Les prêtres et les chefs touchent de beaux traitemens. Le peuple gagne ou possède beaucoup plus qu’il ne lui faut pour vivre. Entre autres menus ouvrages, les artisans font de la sculpture sur bois, et de leurs mains sortent de jolies statuettes peintes et artistement travaillées qui représentent des personnages de poème et des prêtres. Presque tous les habitans ont des maisons. La plupart possèdent en outre de petits temples domestiques, des porcs noirs, des coqs, des poules, des buffles, des terres sur lesquelles croît en abondance le riz: la principale nourriture du pays, avec des poissons salés. Beaucoup d’indigènes cultivent aussi le café dans la montagne et en vendent la récolte, à bon compte, il est vrai, aux Arabes, aux Chinois et aux Arméniens établis à Pabean.

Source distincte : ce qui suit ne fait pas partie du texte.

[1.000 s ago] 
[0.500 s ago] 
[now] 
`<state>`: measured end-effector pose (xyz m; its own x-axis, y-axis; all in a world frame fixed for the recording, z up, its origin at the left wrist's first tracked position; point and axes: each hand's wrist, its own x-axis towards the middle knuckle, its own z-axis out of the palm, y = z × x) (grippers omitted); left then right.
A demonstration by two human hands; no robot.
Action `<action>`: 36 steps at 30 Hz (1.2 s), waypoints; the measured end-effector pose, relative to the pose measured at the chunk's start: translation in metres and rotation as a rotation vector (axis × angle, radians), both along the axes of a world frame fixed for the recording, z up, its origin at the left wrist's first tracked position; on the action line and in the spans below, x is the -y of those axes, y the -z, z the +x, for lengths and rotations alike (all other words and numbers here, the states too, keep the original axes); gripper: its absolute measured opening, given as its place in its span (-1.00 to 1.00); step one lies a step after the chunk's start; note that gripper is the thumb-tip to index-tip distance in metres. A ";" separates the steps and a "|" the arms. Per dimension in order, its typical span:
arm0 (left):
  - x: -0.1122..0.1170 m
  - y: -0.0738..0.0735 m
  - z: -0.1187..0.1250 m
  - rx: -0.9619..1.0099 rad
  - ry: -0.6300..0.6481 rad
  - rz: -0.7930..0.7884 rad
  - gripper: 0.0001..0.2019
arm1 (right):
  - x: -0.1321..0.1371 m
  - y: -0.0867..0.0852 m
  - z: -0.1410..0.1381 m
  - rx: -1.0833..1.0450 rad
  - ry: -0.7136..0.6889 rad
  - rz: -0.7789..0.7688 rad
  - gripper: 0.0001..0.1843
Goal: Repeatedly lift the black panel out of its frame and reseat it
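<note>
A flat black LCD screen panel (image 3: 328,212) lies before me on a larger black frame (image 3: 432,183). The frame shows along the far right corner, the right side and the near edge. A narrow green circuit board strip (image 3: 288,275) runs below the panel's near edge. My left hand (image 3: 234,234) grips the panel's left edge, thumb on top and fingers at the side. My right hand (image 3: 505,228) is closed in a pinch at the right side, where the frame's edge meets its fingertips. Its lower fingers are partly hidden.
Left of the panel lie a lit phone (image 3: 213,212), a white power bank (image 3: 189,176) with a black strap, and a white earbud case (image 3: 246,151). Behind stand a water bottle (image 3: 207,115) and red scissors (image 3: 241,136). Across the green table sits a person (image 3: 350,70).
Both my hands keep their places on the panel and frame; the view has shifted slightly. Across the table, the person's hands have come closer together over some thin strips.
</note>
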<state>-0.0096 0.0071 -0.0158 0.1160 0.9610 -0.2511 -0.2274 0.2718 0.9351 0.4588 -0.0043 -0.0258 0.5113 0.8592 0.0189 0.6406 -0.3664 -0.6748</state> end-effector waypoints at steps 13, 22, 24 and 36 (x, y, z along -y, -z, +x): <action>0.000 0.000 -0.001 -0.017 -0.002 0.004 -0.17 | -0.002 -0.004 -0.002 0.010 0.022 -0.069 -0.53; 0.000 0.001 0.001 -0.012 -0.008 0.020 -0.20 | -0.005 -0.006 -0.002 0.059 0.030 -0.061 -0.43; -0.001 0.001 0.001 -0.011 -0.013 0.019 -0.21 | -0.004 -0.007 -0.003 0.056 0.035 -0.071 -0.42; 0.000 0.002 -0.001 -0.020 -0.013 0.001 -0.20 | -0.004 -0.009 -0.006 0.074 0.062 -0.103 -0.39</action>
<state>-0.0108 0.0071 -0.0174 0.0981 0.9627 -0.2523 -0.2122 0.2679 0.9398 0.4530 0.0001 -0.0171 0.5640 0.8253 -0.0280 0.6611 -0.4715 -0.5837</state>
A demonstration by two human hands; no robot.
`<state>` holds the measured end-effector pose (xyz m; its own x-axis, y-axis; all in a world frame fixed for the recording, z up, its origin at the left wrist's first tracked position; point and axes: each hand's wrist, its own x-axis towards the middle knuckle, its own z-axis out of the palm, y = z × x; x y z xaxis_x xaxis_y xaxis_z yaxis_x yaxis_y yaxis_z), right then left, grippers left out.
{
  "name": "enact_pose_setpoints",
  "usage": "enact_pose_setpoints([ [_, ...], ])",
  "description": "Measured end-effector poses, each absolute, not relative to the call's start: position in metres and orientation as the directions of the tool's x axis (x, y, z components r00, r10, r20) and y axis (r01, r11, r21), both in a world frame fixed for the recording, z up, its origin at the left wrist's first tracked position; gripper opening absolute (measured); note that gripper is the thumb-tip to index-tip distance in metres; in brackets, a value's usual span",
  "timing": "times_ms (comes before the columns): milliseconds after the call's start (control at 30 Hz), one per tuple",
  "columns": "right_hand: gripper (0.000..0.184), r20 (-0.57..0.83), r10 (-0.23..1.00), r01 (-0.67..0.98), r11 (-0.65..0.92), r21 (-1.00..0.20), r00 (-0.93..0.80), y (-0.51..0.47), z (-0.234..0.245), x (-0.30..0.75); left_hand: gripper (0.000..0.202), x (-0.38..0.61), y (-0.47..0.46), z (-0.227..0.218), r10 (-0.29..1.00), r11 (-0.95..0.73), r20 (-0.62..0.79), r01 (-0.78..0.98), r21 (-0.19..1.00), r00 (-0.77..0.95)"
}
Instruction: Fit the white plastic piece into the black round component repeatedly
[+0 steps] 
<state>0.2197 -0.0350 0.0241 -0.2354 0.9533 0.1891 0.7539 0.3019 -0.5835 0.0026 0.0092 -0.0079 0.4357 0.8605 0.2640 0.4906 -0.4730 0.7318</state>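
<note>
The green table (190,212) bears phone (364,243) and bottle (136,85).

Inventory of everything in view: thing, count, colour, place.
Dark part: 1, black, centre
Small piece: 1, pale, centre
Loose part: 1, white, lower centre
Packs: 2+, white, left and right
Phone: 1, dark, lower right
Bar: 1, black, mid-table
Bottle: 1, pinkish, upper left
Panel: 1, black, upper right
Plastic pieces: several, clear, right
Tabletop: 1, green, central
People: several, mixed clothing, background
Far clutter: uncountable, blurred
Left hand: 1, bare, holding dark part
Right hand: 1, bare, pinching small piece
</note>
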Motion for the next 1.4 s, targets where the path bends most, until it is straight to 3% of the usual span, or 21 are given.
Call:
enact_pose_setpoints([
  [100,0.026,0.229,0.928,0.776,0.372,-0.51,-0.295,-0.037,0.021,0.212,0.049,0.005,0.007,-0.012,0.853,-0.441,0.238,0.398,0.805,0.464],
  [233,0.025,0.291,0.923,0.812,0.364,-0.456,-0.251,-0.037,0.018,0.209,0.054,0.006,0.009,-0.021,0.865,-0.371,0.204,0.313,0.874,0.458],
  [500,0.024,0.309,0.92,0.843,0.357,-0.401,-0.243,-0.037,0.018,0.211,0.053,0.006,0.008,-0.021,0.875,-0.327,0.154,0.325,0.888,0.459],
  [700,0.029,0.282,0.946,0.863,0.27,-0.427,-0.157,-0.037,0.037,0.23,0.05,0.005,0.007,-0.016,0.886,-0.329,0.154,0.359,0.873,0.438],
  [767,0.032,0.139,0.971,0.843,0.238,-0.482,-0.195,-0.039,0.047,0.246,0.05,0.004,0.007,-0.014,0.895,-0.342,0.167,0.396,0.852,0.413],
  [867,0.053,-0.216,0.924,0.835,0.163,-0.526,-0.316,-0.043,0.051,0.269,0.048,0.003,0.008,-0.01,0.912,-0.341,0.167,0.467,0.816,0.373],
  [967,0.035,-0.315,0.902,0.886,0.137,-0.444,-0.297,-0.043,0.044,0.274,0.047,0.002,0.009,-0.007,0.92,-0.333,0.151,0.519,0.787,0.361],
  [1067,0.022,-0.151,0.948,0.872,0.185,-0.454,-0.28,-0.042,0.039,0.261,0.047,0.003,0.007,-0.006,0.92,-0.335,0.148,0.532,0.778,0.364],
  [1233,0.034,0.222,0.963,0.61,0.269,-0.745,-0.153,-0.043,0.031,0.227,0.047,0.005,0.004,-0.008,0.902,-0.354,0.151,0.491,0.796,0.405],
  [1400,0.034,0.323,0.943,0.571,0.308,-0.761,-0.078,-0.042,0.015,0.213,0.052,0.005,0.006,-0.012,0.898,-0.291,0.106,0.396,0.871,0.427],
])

Pabean, port de Boeleleng, tel est le centre des affaires dans la contrée. Là, à côté des nombreux étalages de marchandises importées se tient en permanence un grand passar (marché indigène) où, de tous les points de la côte, les Balinais affluent pour écouler des produits de leurs terres et des articles de leur fabrication. On compte dans la résidence de Boeleleng, Djembrana y compris, 165 Arabes, 638 Chinois, 38 Arméniens dont le plus grand nombre demeurent à Pabean et y font du commerce d’importation et d’exportation. Les Arabes achètent à peu près toute la récolte du café; il y a quelques dizaines d’années, ayant reconnu que le sol des montagnes et le climat de Bali étaient particulièrement propices à la culture du caféier, ils semèrent dans l’île une quantité considérable de graines de moka ; cette tentative eut un résultat qui les encouragea, et aujourd’hui, la presque totalité du moka qui se consomme dans le monde entier vient de Bali. — Outre qu’ils importent et exportent comme les autres étrangers, les Chinois, établis dans l’île, s’appliquent à passer en contrebande l’opium sur la côte orientale de Java. Plusieurs d’entre eux ont gagné, à faire ce commerce de fraude, des fortunes immenses, — ce qui est aisé à comprendre, — une balle d’opium se payant 45 florins à Pabean qui est port franc, et plus de 300 florins à Java, à cause du monopole[1]. Les Hollandais exercent sur la côte javanaise une surveillance

  1. Le gouvernement de Batavia s’est réservé le monopole de l’opium. Il fait venir l’opium par cargaisons de l’Inde anglaise et de Turquie; puis il vend ces cargaisons à des fermiers chinois, en fixant lui-même le prix auquel cet article doit être vendu au détail.